John Saunders has made a fortune through buying and selling some of the smallest and most valuable collectables in the world.
And he hasn’t done so bad buying, operating and selling a slightly larger commodity—commercial real estate.
Saunders owns Newport Beach-based London Coin Galleries Inc., one of the largest coin-dealing firms in the U.S.
The privately held company reports annual sales of more than $20 million, and Saunders has gained a reputation as one of the world’s foremost experts in ancient coins, having sold more than 500,000 of them over the years.
He also owns Saunders Property Co., a Newport Beach-based real estate firm that through various affiliates owns more than five million square feet of real estate, much of it in Orange County.
He’s one of the area’s largest private investors in commercial real estate, with a variety of office, retail, apartment and mobile home park assets to his name.
The firm values those assets at over $1.3 billion.
Either one of those business lines would make Saunders one of OC’s most notable businesspeople.
Taken together, they’re the reason he was among the five winners at the Business Journal’s annual Excellence in Entrepreneurship Awards on March 8 at Hotel Irvine (see related coverage, pages 1, 6, 9 and 10).
London to OC
Saunders was an international banker by trade. Not long after getting an economics degree—with a 4.0 GPA—at Florida’s Eckerd College he got a job as assistant treasurer at American Express Bank, and became one of the firm’s youngest appointed officers.
Saunders first got his start in the coin world as a hobbyist in his teenage years. A few years into his banking career, he switched gears, turning the hobby into a full-time profession.
He opened his first coin dealership in London, where he had been assigned as a banker, in the 1970s. It was a move that came to the chagrin of his father, he recalled from the awards podium.
That skepticism didn’t last too long.
“I made twice as much with coins than I did as a banker,” with success taking place early in the company’s operations, he told the luncheon crowd.
London Coin Galleries was one of the 10 largest coin dealerships in England within four years.
The firm’s second location opened in 1990 in Newport Beach.
The company’s office near John Wayne Airport has offerings that run the gamut of collectibles, with antiquities, shark teeth and other fossils, ethnographic art, shipwreck items, diamonds, fine jewelry and luxury watches also available for sale.
The local area’s collection of wealthy residents was a big reason for the local store’s success.
“One of the luckiest things I did was move to Orange County,” Saunders said.

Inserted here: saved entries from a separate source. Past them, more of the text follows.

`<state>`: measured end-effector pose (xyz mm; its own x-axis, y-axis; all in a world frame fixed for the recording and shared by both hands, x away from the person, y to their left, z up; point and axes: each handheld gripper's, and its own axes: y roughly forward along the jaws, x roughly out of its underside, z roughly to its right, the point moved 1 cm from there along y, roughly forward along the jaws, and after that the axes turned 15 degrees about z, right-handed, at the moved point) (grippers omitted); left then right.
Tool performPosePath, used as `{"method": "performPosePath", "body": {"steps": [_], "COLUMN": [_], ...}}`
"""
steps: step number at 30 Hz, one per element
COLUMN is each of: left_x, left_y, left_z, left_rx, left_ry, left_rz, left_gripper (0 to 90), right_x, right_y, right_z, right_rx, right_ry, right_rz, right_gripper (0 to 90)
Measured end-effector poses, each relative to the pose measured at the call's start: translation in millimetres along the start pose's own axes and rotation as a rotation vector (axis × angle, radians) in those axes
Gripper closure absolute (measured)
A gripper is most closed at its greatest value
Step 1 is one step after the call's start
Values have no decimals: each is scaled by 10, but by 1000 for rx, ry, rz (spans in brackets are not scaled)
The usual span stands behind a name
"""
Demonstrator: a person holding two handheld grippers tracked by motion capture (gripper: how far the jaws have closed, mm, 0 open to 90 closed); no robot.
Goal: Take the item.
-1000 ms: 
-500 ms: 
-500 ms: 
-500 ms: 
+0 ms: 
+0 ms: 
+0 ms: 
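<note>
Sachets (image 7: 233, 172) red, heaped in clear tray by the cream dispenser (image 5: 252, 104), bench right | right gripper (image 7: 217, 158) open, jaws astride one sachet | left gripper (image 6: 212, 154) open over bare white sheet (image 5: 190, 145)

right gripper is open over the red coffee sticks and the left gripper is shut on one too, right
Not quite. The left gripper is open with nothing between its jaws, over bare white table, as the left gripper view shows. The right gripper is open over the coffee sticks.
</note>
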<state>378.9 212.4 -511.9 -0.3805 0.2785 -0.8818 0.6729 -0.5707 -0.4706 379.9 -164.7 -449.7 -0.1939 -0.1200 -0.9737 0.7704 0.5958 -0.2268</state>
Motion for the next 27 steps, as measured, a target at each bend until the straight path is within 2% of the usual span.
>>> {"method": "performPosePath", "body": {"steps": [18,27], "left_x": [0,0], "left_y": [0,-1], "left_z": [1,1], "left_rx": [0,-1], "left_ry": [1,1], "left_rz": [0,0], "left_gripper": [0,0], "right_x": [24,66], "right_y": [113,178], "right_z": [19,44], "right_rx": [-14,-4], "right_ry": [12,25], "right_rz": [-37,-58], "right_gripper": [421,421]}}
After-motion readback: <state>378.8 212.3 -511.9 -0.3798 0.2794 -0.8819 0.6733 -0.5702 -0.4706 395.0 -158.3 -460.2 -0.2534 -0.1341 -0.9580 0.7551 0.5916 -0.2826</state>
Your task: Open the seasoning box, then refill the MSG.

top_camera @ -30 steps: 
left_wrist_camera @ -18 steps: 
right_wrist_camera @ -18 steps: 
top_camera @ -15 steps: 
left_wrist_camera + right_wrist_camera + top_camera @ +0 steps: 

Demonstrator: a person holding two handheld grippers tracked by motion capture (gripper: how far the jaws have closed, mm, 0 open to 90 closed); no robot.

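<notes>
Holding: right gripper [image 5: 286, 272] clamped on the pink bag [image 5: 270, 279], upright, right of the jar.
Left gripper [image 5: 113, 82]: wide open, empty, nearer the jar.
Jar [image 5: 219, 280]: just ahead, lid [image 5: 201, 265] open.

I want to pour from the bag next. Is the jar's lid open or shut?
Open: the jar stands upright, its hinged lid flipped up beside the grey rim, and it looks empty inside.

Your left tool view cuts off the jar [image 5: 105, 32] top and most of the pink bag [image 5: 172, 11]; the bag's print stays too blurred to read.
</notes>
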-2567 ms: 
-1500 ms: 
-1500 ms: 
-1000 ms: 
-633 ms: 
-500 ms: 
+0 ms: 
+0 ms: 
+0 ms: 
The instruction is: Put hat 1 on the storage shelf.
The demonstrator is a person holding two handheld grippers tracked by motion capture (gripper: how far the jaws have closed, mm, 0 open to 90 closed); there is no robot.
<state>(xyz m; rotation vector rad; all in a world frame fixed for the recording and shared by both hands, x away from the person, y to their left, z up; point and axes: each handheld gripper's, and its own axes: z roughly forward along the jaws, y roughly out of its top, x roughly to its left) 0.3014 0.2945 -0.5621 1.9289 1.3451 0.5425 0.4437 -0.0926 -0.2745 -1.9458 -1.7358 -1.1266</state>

Timing also proved to be fortuitous.
The area was in the depths of a real estate downturn when Saunders decided to start buying buildings on the side with his own cash as an investment.
“In the ’90s, they were giving real estate away,” he said.
Within a few years, he had amassed a lengthy local collection of buildings, including a number of relatively small properties around the airport in Newport Beach.
Saunders’ deals have gotten larger over the years.
In 2004, he was part of a venture that paid a reported $42 million for a 300,000-square-foot office in Mission Viejo, his largest-ever deal at the time.
Since then, he’s made a number of buys topping $50 million, including a pair of large mobile home parks near the ocean in Huntington Beach.
His most valuable property outside of Orange County is believed to be a 321,000-square-foot office in Pasadena on Colorado Avenue, the city’s main thoroughfare and famed route of the Rose Parade.
In 2014, his firm paid a reported $81 million for the 11-story office, which was sold by AT&T.
Saunders hasn’t sold many of his 100-plus real estate assets over the years, but the Pasadena building could prove to be an exception.
The Colorado Avenue trophy has gotten a major renovation since he took it over. Local news reports say the property—whose tenants include AT&T, WeWork, iRobot and Fleming’s Steakhouse—was listed for sale late last year with an asking price approaching $130 million.